TASK REQUIREMENTS:
When "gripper" occurs in a line of the material, copy that line.

++++ DATA BELOW

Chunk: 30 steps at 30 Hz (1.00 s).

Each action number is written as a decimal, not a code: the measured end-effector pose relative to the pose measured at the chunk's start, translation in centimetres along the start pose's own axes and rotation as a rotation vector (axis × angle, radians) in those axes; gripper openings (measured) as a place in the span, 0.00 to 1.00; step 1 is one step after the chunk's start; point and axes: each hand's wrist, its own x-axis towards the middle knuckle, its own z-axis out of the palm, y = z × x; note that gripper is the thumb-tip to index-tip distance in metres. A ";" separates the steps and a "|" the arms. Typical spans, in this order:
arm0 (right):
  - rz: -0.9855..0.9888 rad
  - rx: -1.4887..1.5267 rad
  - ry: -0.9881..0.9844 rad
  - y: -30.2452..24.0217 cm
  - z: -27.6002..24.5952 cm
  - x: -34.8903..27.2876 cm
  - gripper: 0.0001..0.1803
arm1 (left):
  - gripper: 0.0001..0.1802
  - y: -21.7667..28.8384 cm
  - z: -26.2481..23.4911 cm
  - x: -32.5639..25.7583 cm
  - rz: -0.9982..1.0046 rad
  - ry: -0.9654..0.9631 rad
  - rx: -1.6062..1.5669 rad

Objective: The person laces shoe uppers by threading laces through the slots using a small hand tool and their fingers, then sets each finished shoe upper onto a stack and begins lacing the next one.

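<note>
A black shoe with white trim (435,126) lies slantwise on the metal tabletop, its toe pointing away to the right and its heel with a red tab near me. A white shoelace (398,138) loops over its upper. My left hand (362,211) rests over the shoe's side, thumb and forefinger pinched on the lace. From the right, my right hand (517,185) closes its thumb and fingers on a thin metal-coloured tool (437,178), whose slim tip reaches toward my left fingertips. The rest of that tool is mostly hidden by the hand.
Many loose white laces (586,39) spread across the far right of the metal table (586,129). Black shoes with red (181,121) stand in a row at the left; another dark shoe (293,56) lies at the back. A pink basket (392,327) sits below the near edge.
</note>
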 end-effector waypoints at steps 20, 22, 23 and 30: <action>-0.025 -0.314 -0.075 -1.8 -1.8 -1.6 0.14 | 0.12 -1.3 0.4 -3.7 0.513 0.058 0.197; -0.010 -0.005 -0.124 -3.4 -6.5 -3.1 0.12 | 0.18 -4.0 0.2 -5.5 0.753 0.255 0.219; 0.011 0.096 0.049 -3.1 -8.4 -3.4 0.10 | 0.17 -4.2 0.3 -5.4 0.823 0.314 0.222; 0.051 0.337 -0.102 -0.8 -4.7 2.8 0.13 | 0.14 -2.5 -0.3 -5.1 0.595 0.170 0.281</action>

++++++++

ANSWER BOX:
Each action number is written as a decimal, not a code: the measured end-effector pose relative to the pose measured at the chunk's start, translation in centimetres along the start pose's own axes and rotation as a rotation vector (axis × angle, radians) in those axes; gripper openings (measured) as a place in the span, 0.00 to 1.00; step 1 is one step after the chunk's start; point and axes: each hand's wrist, its own x-axis towards the middle knuckle, its own z-axis out of the palm, y = z × x; note that gripper is the thumb-tip to index-tip distance in metres. A ";" separates the steps and a "|" the arms. Typical spans, in this order:
  - gripper: 0.0001..0.1803
  - gripper: 0.0001..0.1802

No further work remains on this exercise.